## Required work:
Keep only the lines of the material below that contain the word "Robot". Copy those lines.

## Supplied data:
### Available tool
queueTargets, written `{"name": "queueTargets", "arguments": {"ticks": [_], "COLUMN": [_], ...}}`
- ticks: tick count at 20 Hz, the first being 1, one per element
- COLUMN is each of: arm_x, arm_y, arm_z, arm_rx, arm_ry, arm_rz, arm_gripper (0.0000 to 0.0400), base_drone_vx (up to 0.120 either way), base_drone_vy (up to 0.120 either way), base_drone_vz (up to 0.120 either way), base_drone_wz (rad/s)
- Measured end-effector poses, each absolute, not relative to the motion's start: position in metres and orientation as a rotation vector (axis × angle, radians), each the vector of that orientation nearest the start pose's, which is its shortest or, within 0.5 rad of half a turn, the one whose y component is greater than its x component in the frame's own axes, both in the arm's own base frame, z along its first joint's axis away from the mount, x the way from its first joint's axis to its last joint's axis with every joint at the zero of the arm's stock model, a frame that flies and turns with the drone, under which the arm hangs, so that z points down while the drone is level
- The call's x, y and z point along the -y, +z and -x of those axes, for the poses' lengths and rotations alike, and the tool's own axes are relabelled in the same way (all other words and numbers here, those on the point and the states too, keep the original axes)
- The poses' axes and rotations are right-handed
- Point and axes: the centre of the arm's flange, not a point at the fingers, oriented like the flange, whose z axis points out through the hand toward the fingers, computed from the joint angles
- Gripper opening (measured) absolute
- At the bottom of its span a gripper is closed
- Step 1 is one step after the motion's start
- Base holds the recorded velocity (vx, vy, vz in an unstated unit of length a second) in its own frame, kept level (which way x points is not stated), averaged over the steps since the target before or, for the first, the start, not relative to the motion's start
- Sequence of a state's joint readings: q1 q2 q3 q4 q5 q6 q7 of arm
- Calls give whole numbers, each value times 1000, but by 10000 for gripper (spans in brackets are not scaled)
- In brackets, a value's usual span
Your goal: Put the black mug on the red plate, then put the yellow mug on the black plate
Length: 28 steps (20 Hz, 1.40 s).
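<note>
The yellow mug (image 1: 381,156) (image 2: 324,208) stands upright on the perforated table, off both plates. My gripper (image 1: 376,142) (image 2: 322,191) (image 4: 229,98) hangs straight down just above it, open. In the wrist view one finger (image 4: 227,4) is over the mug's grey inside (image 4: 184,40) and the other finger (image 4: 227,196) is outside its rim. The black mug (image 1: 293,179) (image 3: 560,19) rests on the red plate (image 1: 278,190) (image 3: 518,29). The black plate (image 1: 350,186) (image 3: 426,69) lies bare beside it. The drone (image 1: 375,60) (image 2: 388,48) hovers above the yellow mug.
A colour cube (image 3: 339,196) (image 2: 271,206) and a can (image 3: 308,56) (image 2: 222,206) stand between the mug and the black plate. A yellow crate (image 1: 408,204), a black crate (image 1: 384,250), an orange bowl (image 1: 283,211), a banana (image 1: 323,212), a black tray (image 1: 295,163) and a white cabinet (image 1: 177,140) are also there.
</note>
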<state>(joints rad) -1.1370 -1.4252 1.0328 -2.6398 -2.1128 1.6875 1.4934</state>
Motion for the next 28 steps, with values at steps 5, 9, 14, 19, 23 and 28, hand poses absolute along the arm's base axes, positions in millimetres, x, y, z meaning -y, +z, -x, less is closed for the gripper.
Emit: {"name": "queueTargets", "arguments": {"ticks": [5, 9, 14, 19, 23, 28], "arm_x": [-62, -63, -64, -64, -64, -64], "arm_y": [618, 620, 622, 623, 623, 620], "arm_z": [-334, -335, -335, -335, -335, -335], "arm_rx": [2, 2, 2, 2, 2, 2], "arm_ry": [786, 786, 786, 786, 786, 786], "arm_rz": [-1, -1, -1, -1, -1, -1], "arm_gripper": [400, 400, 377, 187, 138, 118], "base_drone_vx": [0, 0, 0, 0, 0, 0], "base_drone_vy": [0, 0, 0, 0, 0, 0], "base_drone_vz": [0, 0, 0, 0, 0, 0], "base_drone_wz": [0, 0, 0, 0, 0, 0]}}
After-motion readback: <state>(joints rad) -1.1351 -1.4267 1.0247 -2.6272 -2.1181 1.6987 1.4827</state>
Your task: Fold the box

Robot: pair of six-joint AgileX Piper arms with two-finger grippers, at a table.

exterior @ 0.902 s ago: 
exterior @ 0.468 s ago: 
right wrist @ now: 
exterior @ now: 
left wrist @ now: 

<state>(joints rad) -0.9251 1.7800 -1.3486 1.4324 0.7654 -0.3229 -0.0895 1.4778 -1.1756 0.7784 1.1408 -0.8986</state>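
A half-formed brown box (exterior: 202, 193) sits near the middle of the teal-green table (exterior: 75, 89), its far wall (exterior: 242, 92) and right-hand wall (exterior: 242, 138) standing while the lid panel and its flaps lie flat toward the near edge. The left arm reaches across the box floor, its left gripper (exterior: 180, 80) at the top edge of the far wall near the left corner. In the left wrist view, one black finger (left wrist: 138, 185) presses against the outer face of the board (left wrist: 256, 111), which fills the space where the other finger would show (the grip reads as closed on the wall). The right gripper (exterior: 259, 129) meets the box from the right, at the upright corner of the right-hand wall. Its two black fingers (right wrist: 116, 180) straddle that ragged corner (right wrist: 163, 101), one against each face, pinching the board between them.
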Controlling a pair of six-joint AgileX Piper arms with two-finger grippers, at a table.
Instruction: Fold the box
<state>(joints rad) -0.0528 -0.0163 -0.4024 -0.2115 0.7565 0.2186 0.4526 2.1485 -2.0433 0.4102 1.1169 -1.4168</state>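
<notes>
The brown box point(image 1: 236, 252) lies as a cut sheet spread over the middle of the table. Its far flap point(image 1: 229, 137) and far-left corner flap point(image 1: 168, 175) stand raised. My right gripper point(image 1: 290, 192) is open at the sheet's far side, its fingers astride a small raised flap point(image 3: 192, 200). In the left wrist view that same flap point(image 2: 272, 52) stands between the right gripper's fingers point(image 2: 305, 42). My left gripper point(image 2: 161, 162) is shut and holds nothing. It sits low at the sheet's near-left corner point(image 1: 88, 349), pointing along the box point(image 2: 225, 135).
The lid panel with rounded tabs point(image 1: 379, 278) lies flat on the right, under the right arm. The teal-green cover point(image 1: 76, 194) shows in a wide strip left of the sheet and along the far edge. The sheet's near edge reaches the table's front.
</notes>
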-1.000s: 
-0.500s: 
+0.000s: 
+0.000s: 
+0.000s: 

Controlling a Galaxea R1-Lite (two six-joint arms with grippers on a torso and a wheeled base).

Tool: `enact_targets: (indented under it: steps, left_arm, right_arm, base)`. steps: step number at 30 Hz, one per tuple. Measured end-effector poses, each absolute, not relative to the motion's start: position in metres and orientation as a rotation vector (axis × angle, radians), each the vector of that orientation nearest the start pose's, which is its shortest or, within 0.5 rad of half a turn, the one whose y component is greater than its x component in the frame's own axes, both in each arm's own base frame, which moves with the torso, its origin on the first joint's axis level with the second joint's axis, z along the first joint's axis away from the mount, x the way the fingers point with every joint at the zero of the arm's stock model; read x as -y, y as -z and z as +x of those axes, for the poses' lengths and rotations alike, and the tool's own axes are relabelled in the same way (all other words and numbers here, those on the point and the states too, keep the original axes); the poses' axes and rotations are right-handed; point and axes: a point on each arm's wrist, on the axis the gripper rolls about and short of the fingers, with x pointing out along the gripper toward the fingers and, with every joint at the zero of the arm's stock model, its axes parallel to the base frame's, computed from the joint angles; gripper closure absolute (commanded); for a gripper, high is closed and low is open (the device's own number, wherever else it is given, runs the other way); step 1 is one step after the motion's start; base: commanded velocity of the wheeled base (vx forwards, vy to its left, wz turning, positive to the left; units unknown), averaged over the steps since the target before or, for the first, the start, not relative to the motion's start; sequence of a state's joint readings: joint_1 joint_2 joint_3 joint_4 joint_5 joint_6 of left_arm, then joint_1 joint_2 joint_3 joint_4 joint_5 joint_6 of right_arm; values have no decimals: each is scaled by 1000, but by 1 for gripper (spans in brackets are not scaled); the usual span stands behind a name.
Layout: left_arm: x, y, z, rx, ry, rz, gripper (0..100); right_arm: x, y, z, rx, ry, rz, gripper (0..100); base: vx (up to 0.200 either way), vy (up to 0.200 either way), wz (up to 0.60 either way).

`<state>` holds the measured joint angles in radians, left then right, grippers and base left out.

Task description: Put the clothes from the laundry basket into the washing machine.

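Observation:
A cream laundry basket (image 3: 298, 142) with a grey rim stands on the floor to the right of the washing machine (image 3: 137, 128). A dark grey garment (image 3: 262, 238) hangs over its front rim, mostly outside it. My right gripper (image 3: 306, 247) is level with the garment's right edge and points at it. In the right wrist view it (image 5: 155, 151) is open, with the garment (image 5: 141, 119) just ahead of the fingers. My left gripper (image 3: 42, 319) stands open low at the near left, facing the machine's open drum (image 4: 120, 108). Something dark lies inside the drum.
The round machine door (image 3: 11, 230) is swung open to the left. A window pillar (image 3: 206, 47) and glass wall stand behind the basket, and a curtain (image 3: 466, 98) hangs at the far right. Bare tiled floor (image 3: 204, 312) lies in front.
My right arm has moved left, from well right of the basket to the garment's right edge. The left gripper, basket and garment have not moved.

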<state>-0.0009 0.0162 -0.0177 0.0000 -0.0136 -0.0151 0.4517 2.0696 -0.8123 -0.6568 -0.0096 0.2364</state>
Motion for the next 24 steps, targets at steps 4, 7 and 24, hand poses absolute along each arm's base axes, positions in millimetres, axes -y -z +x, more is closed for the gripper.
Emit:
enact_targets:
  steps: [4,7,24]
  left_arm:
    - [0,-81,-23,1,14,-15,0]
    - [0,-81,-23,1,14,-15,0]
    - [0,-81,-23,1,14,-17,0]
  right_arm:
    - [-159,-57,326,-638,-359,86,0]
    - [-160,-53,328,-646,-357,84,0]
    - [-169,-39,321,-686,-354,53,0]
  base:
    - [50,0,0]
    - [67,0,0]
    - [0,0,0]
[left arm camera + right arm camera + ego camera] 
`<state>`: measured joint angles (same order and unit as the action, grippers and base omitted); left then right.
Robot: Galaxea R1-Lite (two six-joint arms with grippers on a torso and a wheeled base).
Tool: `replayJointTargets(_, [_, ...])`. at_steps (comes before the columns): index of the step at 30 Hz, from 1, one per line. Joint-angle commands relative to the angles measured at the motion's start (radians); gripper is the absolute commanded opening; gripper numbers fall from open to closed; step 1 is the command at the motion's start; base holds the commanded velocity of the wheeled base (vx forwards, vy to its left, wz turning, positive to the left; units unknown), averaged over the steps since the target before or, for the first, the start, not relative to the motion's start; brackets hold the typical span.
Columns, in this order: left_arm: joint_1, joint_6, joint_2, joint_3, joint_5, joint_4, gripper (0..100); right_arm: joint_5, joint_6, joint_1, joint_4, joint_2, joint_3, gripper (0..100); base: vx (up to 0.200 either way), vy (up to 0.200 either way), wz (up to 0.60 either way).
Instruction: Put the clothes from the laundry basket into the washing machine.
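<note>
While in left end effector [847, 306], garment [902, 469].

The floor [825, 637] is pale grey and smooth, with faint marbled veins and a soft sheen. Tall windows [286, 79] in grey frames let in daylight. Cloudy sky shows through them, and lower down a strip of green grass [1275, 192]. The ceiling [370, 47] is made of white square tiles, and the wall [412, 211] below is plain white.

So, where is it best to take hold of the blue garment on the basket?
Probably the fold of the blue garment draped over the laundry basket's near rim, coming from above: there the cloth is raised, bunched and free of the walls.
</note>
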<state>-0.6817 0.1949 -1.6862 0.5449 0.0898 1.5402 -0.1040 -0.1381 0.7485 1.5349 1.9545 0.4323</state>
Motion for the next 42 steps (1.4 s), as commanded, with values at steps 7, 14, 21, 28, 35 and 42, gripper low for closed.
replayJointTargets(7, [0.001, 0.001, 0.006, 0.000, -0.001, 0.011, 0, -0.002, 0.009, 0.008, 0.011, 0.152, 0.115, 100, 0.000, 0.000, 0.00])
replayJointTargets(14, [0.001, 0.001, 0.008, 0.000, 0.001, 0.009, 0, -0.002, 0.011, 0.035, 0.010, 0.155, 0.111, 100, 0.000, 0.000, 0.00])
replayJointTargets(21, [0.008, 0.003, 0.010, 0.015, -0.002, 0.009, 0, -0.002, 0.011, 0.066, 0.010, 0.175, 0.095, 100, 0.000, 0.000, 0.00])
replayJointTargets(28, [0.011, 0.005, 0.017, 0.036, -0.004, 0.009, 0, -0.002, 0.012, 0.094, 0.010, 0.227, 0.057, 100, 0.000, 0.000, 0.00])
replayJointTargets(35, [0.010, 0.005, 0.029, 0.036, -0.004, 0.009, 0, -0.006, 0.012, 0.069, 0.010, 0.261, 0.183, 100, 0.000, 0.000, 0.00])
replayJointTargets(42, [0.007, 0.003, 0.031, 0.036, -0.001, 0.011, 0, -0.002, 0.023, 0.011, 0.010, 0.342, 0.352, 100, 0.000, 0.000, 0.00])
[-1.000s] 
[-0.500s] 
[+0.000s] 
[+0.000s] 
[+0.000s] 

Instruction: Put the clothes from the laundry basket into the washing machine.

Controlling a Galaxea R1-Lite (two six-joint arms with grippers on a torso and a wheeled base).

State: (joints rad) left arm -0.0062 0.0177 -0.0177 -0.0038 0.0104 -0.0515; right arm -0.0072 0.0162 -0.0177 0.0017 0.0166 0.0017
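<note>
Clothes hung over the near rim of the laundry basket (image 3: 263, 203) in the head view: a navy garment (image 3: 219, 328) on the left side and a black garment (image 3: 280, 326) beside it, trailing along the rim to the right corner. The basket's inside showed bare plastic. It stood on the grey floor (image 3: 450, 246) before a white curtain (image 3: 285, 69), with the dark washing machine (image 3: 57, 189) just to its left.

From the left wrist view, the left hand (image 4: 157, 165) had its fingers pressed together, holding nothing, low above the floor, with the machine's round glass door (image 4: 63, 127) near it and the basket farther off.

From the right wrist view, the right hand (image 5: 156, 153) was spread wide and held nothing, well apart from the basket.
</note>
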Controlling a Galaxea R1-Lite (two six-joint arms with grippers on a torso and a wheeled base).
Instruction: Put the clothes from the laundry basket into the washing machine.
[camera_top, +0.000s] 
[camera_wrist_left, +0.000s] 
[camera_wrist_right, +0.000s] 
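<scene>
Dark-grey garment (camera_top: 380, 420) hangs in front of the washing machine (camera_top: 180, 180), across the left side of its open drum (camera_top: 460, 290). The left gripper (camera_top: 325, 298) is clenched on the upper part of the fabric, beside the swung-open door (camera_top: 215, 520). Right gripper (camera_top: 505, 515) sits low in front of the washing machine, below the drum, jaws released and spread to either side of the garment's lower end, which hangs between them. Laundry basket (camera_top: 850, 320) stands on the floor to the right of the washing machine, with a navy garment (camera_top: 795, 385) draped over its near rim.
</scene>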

## Result for this task:
Robot: pair of six-joint AgileX Piper arms with two-finger grippers, at a table.
Robot: Galaxea R1-Lite (two six-joint arms with grippers on a torso and a wheeled base).

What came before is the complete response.